___ Data

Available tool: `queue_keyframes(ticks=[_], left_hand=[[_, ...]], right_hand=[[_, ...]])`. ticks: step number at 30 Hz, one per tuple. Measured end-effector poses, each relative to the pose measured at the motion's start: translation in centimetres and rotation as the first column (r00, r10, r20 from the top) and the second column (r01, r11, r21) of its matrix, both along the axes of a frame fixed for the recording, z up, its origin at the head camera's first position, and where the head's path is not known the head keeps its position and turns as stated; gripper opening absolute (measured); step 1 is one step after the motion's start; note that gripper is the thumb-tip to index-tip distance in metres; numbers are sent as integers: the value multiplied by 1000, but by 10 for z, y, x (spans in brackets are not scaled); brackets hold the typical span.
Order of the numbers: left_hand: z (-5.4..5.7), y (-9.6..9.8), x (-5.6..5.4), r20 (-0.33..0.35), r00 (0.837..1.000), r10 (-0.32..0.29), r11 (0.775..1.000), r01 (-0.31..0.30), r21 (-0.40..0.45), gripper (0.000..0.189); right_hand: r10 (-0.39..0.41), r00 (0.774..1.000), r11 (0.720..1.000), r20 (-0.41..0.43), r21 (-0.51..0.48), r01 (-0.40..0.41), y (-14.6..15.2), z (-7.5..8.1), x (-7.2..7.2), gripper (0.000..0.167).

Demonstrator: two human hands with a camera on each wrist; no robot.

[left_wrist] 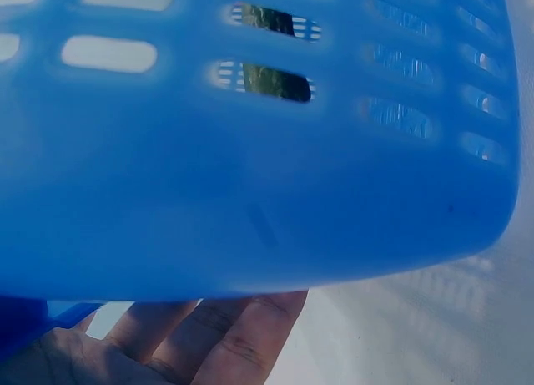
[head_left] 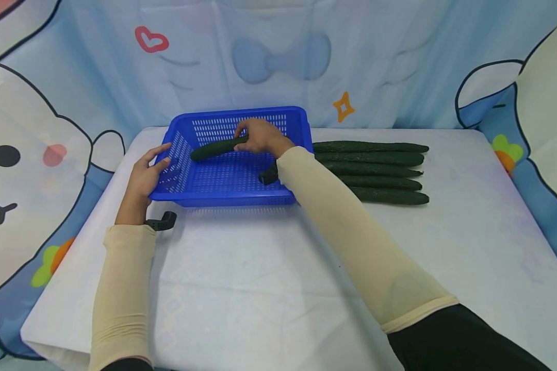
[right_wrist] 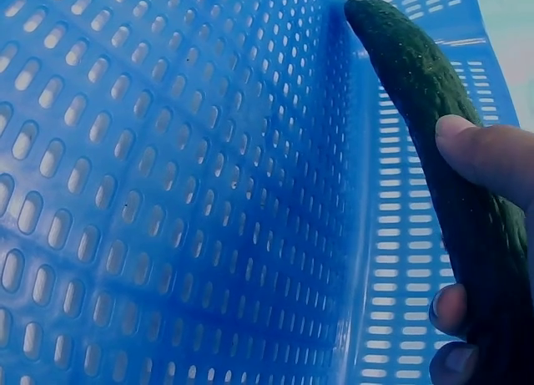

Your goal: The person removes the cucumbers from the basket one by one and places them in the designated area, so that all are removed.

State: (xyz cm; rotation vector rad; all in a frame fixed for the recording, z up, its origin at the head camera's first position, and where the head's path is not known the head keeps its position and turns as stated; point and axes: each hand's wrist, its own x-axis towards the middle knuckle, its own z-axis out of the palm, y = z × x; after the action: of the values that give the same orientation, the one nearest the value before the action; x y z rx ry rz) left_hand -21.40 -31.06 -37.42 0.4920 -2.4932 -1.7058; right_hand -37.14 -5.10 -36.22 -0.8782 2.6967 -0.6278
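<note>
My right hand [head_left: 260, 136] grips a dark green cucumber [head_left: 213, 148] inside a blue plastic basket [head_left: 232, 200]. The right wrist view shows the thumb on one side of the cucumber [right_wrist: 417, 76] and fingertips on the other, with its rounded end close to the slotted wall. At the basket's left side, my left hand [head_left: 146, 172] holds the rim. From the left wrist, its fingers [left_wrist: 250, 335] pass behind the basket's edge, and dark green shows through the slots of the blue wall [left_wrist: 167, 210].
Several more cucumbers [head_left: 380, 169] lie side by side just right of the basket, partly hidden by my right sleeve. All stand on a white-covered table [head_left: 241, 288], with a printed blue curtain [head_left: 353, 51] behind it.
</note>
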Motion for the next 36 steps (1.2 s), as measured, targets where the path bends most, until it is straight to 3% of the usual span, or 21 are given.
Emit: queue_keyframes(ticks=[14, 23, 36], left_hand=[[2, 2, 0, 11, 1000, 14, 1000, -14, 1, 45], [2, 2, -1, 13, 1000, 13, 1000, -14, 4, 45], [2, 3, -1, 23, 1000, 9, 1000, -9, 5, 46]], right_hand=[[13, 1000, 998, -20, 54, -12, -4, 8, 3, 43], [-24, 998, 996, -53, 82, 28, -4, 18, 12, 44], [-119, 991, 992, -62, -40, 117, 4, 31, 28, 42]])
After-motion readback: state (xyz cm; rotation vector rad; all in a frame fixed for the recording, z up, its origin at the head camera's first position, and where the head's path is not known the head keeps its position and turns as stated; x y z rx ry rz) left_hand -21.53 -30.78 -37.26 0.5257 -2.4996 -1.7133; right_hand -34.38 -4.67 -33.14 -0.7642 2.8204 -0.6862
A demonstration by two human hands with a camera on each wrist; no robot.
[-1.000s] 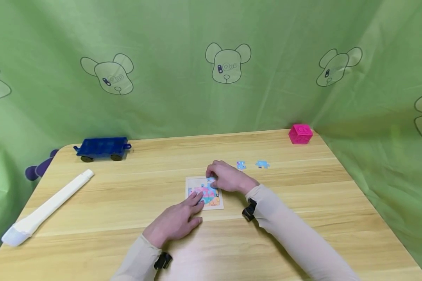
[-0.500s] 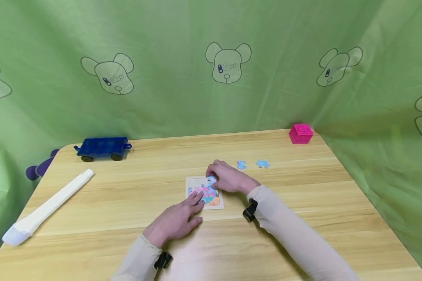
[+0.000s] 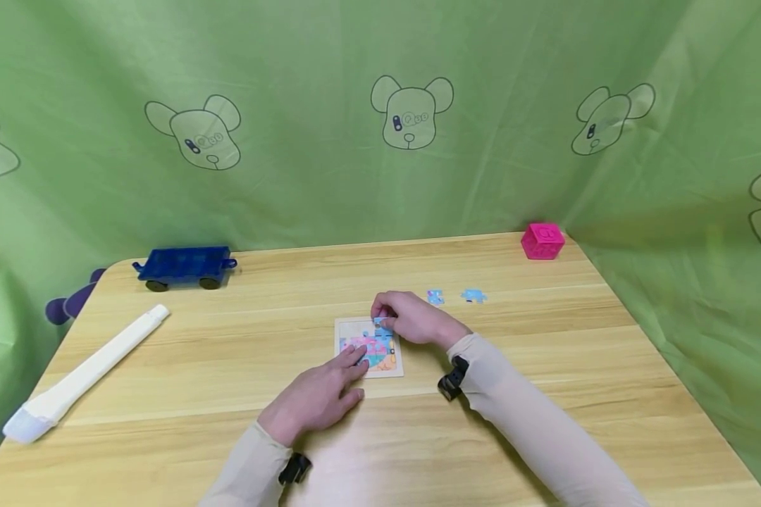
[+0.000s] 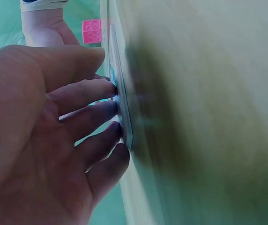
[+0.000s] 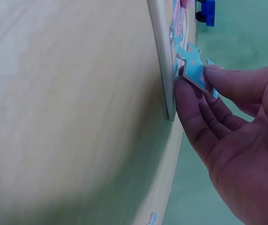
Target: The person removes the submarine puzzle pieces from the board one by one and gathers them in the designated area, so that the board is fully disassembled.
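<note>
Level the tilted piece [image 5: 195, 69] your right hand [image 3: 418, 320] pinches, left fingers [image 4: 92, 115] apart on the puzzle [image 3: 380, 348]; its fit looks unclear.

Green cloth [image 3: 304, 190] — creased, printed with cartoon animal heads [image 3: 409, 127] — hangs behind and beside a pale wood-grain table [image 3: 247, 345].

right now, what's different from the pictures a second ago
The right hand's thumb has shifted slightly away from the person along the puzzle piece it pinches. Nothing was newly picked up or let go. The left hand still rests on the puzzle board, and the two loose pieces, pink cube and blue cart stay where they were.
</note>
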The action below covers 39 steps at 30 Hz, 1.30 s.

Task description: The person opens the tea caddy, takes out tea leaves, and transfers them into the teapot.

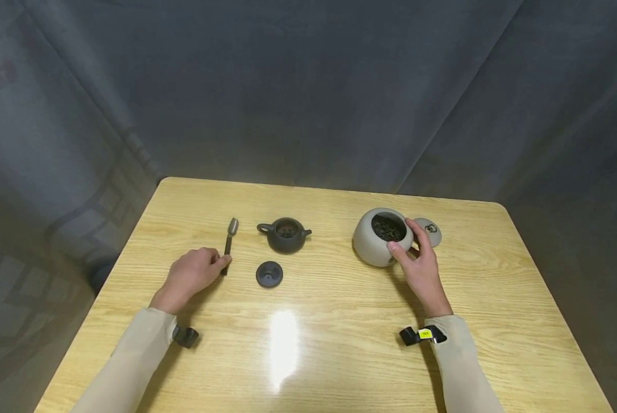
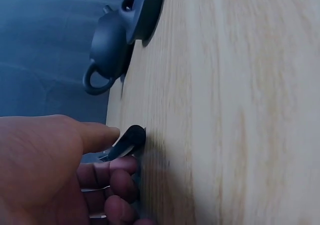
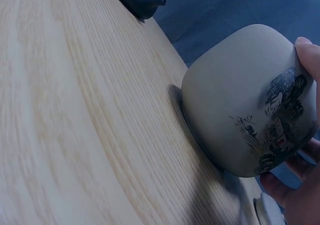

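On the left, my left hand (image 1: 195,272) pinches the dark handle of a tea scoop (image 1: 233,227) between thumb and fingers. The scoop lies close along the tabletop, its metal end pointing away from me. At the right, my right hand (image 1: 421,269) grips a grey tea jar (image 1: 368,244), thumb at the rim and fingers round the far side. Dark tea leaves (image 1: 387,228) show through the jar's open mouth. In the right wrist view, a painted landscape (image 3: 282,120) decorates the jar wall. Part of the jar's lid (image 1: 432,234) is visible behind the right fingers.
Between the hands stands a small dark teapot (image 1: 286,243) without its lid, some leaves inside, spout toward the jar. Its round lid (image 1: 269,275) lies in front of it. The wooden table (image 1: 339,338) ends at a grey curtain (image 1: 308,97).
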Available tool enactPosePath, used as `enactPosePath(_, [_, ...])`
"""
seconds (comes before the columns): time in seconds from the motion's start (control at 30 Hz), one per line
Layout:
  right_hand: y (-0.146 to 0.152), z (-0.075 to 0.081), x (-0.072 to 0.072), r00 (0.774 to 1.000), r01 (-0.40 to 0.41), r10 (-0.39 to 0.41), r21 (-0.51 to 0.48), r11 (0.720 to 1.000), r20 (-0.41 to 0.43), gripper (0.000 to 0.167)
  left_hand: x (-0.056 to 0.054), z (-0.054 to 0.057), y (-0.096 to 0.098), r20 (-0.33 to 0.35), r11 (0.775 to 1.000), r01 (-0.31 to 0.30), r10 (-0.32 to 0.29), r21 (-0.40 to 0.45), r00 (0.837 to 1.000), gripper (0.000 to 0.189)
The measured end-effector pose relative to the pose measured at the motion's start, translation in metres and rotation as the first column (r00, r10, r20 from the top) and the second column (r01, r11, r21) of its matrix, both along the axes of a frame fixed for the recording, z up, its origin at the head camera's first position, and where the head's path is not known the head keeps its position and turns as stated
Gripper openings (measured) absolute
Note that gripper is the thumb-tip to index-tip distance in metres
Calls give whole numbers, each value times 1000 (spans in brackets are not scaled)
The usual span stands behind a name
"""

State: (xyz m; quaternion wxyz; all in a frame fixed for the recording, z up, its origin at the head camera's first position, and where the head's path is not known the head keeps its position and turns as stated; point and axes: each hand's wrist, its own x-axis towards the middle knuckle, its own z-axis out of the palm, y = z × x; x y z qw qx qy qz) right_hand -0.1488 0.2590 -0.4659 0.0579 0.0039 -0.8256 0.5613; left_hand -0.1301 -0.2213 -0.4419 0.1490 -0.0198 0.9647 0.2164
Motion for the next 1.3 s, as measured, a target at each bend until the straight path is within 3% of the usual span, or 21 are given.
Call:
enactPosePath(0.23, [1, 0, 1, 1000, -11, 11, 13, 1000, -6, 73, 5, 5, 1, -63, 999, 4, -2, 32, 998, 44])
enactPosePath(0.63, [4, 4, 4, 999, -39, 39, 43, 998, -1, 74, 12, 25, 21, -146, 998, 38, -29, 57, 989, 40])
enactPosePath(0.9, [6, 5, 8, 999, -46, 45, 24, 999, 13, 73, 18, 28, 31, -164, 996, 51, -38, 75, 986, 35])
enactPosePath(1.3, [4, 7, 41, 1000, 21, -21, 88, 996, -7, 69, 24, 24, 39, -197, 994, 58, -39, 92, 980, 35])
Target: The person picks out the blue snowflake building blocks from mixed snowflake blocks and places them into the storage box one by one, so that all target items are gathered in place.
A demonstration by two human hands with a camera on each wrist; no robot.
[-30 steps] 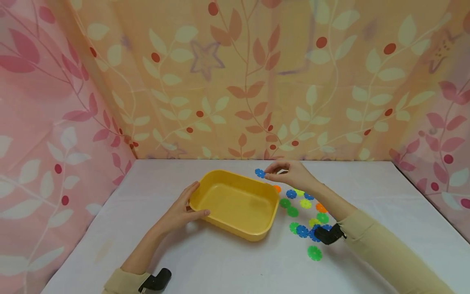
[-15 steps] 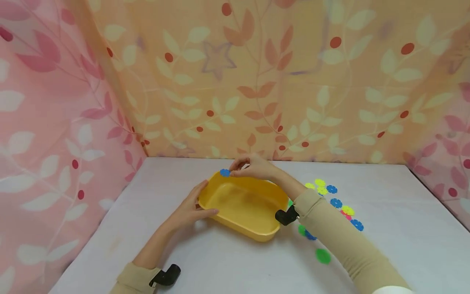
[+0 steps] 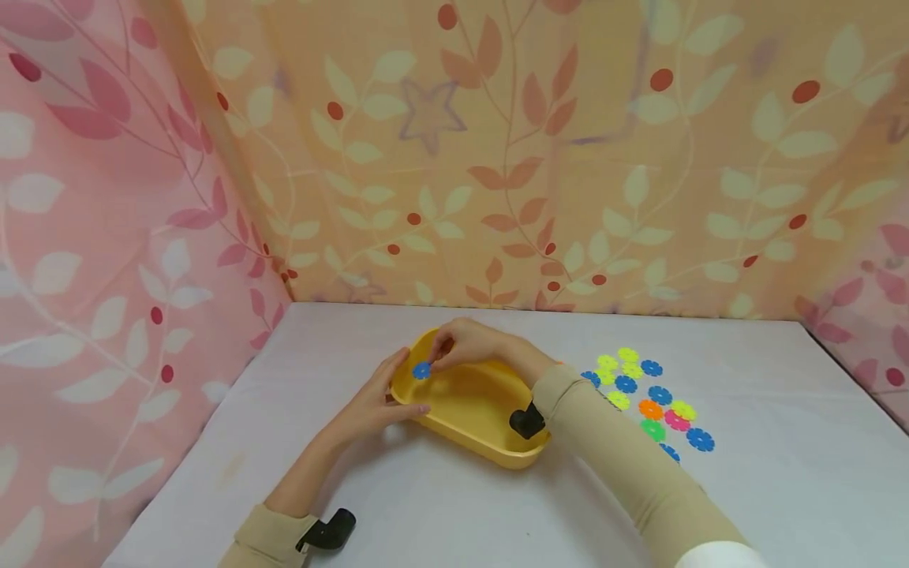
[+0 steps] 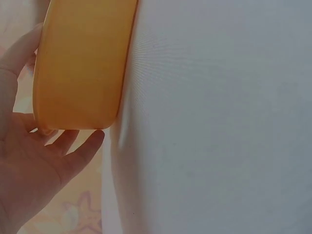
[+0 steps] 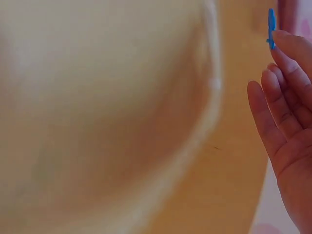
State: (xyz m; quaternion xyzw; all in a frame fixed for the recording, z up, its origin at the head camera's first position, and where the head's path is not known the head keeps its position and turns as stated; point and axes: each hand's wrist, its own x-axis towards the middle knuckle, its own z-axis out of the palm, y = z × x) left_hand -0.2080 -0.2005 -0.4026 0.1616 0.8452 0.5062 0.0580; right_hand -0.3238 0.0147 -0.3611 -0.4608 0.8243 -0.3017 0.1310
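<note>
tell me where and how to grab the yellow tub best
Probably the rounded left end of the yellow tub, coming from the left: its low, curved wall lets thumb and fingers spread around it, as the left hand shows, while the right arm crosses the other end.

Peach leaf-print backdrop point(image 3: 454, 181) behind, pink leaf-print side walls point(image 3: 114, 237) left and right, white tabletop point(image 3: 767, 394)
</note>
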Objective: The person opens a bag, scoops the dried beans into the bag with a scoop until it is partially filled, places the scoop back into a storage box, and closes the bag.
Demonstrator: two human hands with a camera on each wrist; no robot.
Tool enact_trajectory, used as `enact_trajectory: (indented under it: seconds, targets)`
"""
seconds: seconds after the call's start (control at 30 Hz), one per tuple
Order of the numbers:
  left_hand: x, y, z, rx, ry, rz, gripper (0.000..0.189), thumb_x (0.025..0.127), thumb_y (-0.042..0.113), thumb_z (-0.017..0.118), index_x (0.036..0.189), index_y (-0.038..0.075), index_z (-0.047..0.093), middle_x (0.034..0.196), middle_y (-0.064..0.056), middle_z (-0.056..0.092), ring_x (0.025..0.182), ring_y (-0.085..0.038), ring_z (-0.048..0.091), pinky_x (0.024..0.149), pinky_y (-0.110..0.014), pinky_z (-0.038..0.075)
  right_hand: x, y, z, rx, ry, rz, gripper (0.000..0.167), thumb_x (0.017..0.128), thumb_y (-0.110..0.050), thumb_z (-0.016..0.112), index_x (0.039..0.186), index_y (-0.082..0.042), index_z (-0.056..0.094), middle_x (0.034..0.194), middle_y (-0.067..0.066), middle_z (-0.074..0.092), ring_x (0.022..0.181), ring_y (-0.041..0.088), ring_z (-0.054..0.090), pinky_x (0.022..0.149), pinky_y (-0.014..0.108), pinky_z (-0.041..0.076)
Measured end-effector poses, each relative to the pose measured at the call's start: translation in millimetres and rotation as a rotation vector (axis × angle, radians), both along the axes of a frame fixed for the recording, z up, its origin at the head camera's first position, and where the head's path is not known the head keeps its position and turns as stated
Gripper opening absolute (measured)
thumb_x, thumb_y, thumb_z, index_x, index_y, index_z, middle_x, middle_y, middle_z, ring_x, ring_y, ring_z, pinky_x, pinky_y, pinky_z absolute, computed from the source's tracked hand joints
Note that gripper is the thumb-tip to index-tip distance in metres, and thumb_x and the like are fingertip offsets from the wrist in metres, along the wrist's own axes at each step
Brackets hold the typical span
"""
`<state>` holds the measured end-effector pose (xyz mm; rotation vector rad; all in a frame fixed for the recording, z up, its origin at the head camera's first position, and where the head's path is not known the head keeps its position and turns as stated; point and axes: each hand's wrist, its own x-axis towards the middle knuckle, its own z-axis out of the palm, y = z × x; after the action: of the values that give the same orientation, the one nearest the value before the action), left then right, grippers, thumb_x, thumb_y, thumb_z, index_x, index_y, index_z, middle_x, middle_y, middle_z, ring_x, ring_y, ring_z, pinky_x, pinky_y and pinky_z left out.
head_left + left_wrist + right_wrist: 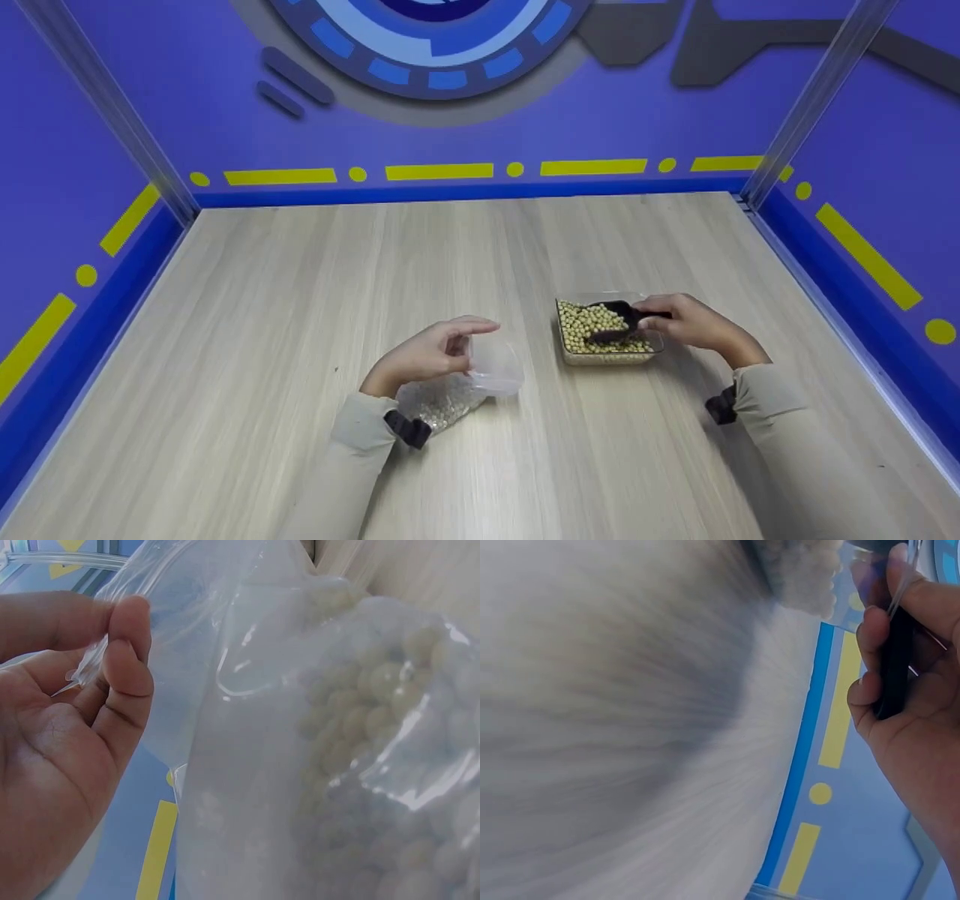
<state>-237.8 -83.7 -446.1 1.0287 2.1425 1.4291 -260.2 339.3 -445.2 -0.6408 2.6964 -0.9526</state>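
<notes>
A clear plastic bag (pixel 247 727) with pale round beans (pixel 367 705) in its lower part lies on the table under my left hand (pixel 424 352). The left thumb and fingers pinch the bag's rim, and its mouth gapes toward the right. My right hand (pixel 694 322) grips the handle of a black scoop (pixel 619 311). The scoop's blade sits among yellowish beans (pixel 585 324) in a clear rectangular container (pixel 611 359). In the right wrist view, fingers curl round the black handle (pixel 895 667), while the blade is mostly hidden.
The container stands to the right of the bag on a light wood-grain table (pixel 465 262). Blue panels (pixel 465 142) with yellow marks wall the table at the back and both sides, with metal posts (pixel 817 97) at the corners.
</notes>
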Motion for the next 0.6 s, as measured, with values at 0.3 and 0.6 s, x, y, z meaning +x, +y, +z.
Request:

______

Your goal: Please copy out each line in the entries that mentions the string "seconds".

Answer area:
seconds (comes before the columns): time in seconds from the motion's start (control at 30 Hz), one per line
Tool enact_trajectory, used as `enact_trajectory: (indented under it: seconds, targets)`
seconds: seconds after the call's start (control at 30 Hz), one per tuple

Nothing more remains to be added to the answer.